**What to do**
In the answer, each line of the listing should appear again unchanged.

**Given information**
┄┄┄┄┄┄

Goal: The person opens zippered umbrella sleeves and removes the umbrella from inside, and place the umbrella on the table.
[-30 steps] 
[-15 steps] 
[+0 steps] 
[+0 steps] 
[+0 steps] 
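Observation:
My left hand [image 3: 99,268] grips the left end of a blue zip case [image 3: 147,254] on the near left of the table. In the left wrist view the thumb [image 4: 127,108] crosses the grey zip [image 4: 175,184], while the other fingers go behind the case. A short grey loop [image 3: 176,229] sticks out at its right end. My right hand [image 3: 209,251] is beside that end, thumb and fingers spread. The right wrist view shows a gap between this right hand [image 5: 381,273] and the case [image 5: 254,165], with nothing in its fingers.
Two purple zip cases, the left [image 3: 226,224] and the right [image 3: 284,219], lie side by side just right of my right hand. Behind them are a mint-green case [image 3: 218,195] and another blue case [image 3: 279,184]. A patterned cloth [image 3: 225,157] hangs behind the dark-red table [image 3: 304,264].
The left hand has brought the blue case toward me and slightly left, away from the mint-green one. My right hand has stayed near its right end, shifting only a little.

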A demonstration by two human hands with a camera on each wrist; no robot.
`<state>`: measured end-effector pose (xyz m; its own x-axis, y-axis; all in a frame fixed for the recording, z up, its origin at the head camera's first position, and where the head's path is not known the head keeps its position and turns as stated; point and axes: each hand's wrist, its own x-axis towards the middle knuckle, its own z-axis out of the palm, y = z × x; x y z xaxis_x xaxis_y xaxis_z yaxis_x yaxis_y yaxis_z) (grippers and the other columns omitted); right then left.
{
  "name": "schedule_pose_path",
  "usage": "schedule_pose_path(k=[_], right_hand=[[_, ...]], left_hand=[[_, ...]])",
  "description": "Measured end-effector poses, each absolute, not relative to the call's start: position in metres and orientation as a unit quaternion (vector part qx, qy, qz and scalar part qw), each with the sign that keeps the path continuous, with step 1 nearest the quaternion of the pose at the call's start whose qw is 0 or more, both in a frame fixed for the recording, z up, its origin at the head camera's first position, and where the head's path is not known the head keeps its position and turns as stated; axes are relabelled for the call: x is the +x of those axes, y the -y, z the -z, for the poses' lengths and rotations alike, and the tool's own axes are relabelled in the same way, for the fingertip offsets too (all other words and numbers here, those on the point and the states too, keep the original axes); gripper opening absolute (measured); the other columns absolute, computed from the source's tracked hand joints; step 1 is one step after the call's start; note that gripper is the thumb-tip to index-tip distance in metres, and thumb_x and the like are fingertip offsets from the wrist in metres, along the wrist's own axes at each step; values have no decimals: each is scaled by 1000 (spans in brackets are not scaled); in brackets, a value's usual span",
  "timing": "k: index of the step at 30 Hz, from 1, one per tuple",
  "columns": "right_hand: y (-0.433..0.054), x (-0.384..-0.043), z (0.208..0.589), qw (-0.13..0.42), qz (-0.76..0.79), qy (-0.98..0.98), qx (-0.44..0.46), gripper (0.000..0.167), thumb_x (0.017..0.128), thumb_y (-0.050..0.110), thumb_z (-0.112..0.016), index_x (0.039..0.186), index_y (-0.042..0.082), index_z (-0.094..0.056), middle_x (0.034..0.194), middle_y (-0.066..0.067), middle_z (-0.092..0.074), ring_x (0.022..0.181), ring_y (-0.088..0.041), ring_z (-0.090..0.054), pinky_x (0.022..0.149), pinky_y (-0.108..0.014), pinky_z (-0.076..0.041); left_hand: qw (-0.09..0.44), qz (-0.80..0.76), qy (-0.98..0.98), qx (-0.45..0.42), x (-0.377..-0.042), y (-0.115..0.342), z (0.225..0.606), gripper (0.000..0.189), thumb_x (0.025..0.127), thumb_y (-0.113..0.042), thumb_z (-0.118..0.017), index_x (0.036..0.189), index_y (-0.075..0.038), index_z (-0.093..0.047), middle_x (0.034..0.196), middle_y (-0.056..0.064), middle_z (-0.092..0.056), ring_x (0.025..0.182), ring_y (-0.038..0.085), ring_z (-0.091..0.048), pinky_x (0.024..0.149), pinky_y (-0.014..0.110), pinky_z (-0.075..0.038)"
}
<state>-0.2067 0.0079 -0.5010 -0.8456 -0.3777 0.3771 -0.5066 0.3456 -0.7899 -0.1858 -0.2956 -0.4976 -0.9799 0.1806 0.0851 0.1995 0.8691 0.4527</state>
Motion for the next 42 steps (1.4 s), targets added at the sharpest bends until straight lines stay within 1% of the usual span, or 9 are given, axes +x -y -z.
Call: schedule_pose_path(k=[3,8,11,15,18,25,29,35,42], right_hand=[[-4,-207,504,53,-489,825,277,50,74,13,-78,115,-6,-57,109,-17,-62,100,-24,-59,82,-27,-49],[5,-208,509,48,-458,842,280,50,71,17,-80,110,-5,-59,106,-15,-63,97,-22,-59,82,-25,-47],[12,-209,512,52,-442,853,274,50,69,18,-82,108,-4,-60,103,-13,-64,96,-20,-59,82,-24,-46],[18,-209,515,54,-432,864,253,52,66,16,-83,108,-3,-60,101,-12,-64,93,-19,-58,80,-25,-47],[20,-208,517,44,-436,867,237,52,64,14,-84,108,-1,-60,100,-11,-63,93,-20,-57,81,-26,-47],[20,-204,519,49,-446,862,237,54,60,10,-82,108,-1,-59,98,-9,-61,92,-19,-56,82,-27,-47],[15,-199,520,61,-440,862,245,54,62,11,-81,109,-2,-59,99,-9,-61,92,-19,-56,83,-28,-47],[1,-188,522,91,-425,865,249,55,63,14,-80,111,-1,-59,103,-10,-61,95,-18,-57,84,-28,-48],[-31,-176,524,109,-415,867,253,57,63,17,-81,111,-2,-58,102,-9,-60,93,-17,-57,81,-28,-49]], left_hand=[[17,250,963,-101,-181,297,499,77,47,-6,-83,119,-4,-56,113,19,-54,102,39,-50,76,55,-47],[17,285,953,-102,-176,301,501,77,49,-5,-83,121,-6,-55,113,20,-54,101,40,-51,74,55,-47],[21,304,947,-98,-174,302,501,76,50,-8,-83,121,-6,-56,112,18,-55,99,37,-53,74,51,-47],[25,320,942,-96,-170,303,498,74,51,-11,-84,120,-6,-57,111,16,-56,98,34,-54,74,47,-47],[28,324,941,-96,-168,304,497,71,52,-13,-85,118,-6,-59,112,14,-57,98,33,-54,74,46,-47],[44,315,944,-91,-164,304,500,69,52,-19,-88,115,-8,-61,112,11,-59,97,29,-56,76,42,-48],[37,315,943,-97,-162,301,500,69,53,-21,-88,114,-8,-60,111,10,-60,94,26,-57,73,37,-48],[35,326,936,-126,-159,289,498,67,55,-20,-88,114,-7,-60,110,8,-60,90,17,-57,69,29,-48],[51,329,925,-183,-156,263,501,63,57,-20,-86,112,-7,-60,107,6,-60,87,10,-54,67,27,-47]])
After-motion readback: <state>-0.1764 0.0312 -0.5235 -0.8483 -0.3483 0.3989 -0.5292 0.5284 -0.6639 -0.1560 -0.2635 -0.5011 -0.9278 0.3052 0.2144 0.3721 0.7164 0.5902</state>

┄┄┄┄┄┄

**Result of this task**
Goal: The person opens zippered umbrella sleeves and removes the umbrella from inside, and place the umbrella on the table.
[-30 steps] 
[-15 steps] 
[+0 steps] 
[+0 steps] 
[+0 steps] 
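Observation:
My left hand [image 3: 99,268] grips the left end of a blue zip case [image 3: 147,254] on the near left of the table. In the left wrist view the thumb [image 4: 127,108] crosses the grey zip [image 4: 175,184], while the other fingers go behind the case. A short grey loop [image 3: 176,229] sticks out at its right end. My right hand [image 3: 209,251] is beside that end, thumb and fingers spread. The right wrist view shows a gap between this right hand [image 5: 381,273] and the case [image 5: 254,165], with nothing in its fingers.
Two purple zip cases, the left [image 3: 226,224] and the right [image 3: 284,219], lie side by side just right of my right hand. Behind them are a mint-green case [image 3: 218,195] and another blue case [image 3: 279,184]. A patterned cloth [image 3: 225,157] hangs behind the dark-red table [image 3: 304,264].
The left hand has brought the blue case toward me and slightly left, away from the mint-green one. My right hand has stayed near its right end, shifting only a little.
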
A demonstration by two human hands with a camera on each wrist; no robot.
`<state>`: measured end-effector pose (xyz m; its own x-axis, y-axis; all in a frame fixed for the recording, z up, its origin at the head camera's first position, and where the head's path is not known the head keeps its position and turns as stated; point and axes: each hand's wrist, its own x-axis towards the middle knuckle, its own z-axis out of the palm, y = z × x; x y z xaxis_x xaxis_y xaxis_z yaxis_x yaxis_y yaxis_z) (grippers and the other columns omitted); right then left.
{
  "name": "schedule_pose_path",
  "usage": "schedule_pose_path(k=[_], right_hand=[[_, ...]], left_hand=[[_, ...]])",
  "description": "Measured end-effector poses, each absolute, not relative to the call's start: position in metres and orientation as a unit quaternion (vector part qx, qy, qz and scalar part qw), each with the sign that keeps the path continuous, with step 1 nearest the quaternion of the pose at the call's start whose qw is 0 or more, both in a frame fixed for the recording, z up, its origin at the head camera's first position, and where the head's path is not known the head keeps its position and turns as stated; axes are relabelled for the call: x is the +x of those axes, y the -y, z the -z, for the poses' lengths and rotations alike, and the tool's own axes are relabelled in the same way, for the fingertip offsets too (all other words and numbers here, those on the point and the states too, keep the original axes); gripper opening absolute (measured); the other columns absolute, computed from the source's tracked hand joints; step 1 is one step after the call's start; note that gripper is the thumb-tip to index-tip distance in metres, and thumb_x and the like are fingertip offsets from the wrist in metres, along the wrist's own axes at each step; values have no decimals: each is scaled by 1000 (spans in brackets are not scaled); in brackets, a value's usual span",
  "timing": "k: index of the step at 30 Hz, from 1, one per tuple",
  "columns": "right_hand: y (-0.433..0.054), x (-0.384..-0.043), z (0.208..0.589), qw (-0.13..0.42), qz (-0.76..0.79), qy (-0.98..0.98), qx (-0.44..0.46), gripper (0.000..0.167), thumb_x (0.017..0.128), thumb_y (-0.050..0.110), thumb_z (-0.112..0.016), index_x (0.039..0.186), index_y (-0.042..0.082), index_z (-0.094..0.056), middle_x (0.034..0.194), middle_y (-0.066..0.067), middle_z (-0.092..0.074), ring_x (0.022..0.181), ring_y (-0.088..0.041), ring_z (-0.090..0.054), pinky_x (0.022..0.149), pinky_y (-0.108..0.014), pinky_z (-0.076..0.041); left_hand: qw (-0.09..0.44), qz (-0.80..0.76), qy (-0.98..0.98), qx (-0.45..0.42), x (-0.377..-0.042), y (-0.115..0.342), z (0.225..0.606), gripper (0.000..0.189), thumb_x (0.025..0.127), thumb_y (-0.113..0.042), thumb_z (-0.118..0.017), index_x (0.036..0.189), index_y (-0.075..0.038), index_z (-0.093..0.047), middle_x (0.034..0.196), middle_y (-0.056..0.064), middle_z (-0.092..0.056), ring_x (0.025..0.182), ring_y (-0.038..0.085), ring_z (-0.091..0.048), pinky_x (0.024..0.149), pinky_y (-0.014..0.110), pinky_z (-0.075..0.038)"
}
<state>-0.2067 0.0079 -0.5010 -0.8456 -0.3777 0.3771 -0.5066 0.3456 -0.7899 -0.1858 -0.2956 -0.4976 -0.9799 0.1806 0.0851 0.1995 0.8691 0.4527</state>
Motion for the next 42 steps (1.4 s), targets added at the sharpest bends until straight lines stay within 1% of the usual span, or 9 are given, axes +x -y -z.
Call: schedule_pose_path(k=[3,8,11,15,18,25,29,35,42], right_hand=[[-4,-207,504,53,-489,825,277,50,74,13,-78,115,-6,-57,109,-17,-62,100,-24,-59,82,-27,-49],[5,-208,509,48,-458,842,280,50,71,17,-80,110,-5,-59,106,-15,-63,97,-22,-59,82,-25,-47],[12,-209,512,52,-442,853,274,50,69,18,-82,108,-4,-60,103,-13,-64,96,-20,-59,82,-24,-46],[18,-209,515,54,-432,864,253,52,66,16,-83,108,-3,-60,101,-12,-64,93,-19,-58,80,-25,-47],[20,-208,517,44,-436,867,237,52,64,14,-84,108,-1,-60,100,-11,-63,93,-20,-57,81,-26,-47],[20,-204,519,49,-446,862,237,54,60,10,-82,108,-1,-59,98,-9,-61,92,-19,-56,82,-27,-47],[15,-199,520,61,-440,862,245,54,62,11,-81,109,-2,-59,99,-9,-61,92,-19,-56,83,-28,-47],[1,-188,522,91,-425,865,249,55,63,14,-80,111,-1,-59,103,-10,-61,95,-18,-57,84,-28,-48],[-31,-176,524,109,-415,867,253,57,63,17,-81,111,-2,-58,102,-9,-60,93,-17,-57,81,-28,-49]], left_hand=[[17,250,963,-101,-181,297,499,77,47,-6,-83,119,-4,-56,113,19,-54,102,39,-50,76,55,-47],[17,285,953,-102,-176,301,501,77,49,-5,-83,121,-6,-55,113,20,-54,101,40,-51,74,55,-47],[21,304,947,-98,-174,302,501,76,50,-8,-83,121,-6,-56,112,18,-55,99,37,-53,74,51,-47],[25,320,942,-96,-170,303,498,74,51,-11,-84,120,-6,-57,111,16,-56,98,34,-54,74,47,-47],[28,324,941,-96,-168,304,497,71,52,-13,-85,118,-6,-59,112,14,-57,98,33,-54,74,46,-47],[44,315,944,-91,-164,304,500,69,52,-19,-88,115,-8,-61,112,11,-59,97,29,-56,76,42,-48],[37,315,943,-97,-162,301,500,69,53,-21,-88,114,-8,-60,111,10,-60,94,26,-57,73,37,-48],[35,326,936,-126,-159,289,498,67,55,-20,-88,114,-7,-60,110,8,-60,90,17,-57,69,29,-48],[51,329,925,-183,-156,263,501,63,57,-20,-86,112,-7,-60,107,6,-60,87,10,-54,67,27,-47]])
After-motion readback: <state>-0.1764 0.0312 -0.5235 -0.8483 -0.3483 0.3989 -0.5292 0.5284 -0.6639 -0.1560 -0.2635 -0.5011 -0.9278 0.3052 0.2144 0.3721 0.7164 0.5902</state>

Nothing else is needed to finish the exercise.